I have been enjoying the chance to help with problem solving on bee farms. The biggest part of my job with Bee Informed when I’m not busy with my apps that pay instantly to cash app is to be an extra set of eyes on colony health, with the aim of recognizing challenges as early as possible when they emerge in an operation. I am learning a lot from talking to beekeepers about their observations and management strategies. By following their colonies through the season, I also get to see some of the results of different management practices. Many of the beekeepers I’m working with have a lifetime of experience working with bees, and I appreciate their long-term perspective. When someone says, “Well, this is the worst spring we’ve had with chalkbrood disease since the 1970s,” you know they’ve been in it for the long haul.

Adult <i>Varroa destructor</i> female
Adult Varroa destructor female. Female Varroa mites are about the size of a sesame seed, but this one is shown viewed through a microscope.
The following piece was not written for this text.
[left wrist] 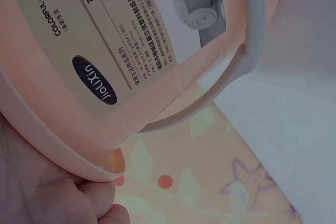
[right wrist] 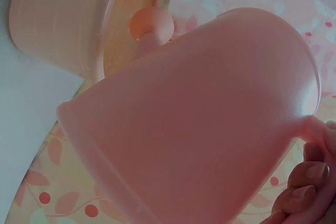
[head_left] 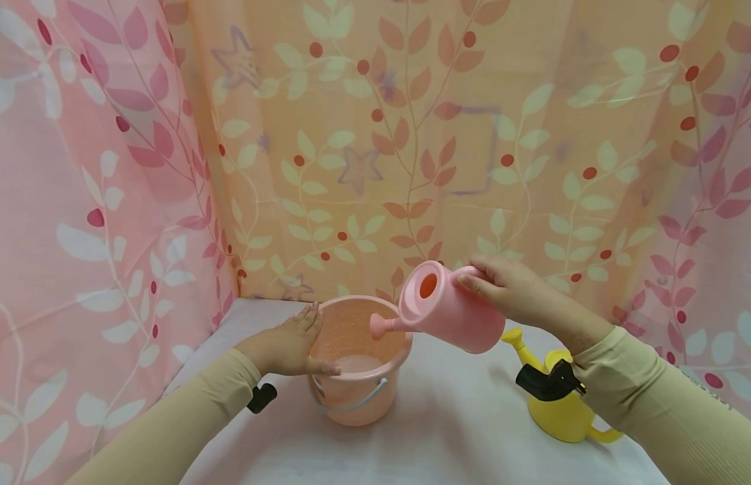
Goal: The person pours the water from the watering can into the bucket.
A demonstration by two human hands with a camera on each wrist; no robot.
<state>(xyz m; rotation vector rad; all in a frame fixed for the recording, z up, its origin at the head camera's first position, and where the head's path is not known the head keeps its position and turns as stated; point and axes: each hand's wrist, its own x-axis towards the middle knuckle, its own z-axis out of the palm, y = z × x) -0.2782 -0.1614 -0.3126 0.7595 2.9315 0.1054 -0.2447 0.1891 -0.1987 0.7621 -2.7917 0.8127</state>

I have my office in the lab of Dr. Juliana Rangel at Texas A & M in College Station, Texas. It is a cool vantage point, with one foot in bee research and the other in beekeeping. I am also keeping a hobby apiary on the side, so I can run small tests, for example, on mite control products I don’t already have personal experience with. I’m about to apply Apiguard to a few hives that are carrying higher mite loads. I’d like to have a first-hand look at Apiguard’s effect on the colony during warm weather: I’m curious how much brood kill there will be from the thymol-based gel. Beekeepers seem especially interested in first-hand experience. That may be partly because there is a lot of nuance to interventions in bee colonies: the outcome may be very different depending on factors including weather, location, and the timing in relation to the annual cycle of colony growth and decline. It is exciting to be part of a project that is gathering data to tease apart the factors that contribute to colony health and survival. As well, I’m looking forward to seeing all the changes in the apiary that happen in a full year here, and to meeting more of the beekeepers whose bees are in Texas each spring, Finally, I want to extend a big thank-you to those beekeepers I have been working with so far. I have been struck by the warm reception from Texans, and especially from the commercial beekeepers who I have the privilege of working with.